The president’s proposal allows the federal government to abdicate its role in education, Hall said, leaving state and local government resources greatly diminished.
President Bush’s budget provides the public and policy makers with a window into the kinds of cuts that would come down the pike, and those cuts only represent “the tip of the iceberg” if long term fiscal problems aren’t addressed properly, Parrott said.
“The president’s budget would make deficits bigger…and move us backward in confronting the nation’s challenges,” she said.
The drop in K-12 education funding would be accompanied by a $19.1 million slash in funds to the pre-schools supported by the Head Start program in Connecticut, according to data from the Center on Budget and Policy Priorities.
“What [the budget] says loud and clear is that investing in things like education and child care are less important than sustaining tax cuts for the very wealthiest people,” Hall said.
Because the proposed cuts remove a sizeable chunk of funding, Hall said, state governments would need to respond to the issue, but it is unlikely they would be able to find ways to offset all of the cuts’ effects.
Since its delivery on February 5, the president’s budget has been criticized by the Democrats who control Congress. Democrats are now likely to write from scratch and pass their own budget, and will have to reach a compromise with the White House for a final product.

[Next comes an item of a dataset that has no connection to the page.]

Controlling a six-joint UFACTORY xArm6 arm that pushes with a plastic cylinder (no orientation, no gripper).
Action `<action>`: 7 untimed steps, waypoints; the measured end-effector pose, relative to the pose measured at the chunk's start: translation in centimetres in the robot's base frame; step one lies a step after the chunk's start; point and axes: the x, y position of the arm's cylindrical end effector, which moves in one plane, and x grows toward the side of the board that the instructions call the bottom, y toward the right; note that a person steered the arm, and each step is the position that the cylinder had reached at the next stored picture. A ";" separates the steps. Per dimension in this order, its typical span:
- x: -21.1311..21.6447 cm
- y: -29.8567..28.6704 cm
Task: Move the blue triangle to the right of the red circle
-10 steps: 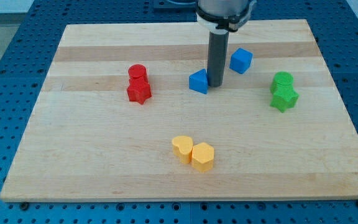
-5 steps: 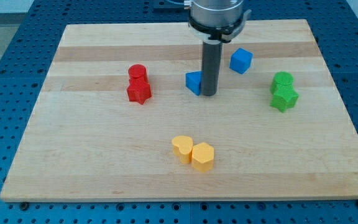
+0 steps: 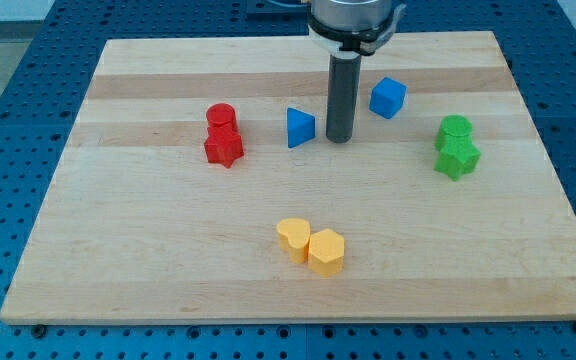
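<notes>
The blue triangle (image 3: 300,127) lies on the wooden board, a short way to the right of the red circle (image 3: 221,116). The red circle sits just above a red star (image 3: 224,147), touching it. My tip (image 3: 340,139) stands on the board just right of the blue triangle, with a small gap between them. The rod rises straight up to the arm at the view's top.
A blue cube (image 3: 388,97) lies up and right of my tip. A green circle (image 3: 455,128) and green star (image 3: 457,157) sit at the right. A yellow heart (image 3: 292,238) and yellow hexagon (image 3: 327,251) lie near the bottom. The board's edge (image 3: 298,318) runs along the bottom.
The blue triangle has slid left toward the red circle and turned. My tip followed it left, then drew back slightly to the right, leaving a gap.
</notes>
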 end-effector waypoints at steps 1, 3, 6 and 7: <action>0.0 -0.7; 0.0 -3.4; -0.4 -5.1; -0.9 -2.4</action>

Hall said that while many members who would like to avoid the kind of cuts Bush proposes, the president’s veto power will likely defeat their attempts.
Despite the criticism it’s received, Department of Education officials said they stand by their $56 billion budget.
“We are quite proud of the investment that this…budget would make in promoting excellence in American education,” Jim Bradshaw, a department spokesperson, said in a statement.